Prompt. Compute how many lines in the listing below hold the string "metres", then state only the result.

▬▬▬▬▬▬▬▬▬▬

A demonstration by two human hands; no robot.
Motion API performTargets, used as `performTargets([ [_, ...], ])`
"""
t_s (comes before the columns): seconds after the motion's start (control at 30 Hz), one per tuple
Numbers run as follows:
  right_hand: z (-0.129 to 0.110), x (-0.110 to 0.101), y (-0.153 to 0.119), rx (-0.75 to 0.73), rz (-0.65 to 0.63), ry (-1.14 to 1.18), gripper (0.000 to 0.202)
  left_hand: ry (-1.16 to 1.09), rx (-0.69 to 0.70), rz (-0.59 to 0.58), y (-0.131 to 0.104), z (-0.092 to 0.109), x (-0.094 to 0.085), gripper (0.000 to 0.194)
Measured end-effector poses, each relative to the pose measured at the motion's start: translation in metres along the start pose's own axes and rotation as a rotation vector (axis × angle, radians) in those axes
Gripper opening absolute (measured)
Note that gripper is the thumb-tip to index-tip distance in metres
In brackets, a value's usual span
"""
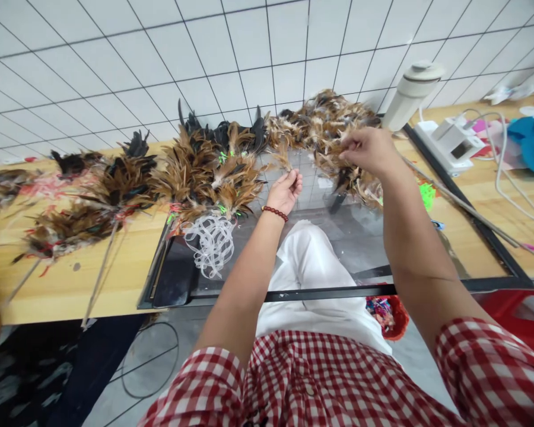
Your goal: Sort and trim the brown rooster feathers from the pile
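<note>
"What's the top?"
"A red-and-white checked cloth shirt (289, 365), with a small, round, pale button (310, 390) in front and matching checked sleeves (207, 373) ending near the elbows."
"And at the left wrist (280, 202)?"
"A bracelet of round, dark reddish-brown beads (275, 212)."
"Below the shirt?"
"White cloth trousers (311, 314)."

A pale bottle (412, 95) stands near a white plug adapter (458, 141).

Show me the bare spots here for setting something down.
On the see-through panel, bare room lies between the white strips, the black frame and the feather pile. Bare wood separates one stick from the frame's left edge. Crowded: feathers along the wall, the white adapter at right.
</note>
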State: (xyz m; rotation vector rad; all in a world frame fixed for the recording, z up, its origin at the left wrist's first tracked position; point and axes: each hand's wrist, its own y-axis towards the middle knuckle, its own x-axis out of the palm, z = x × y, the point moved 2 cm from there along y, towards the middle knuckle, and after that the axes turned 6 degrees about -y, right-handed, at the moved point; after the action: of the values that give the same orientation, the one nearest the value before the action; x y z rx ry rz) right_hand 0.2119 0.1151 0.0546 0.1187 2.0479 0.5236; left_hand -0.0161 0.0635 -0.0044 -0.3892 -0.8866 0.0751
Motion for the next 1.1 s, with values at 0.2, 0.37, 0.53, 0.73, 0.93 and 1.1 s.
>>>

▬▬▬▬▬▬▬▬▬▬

Exercise output. 2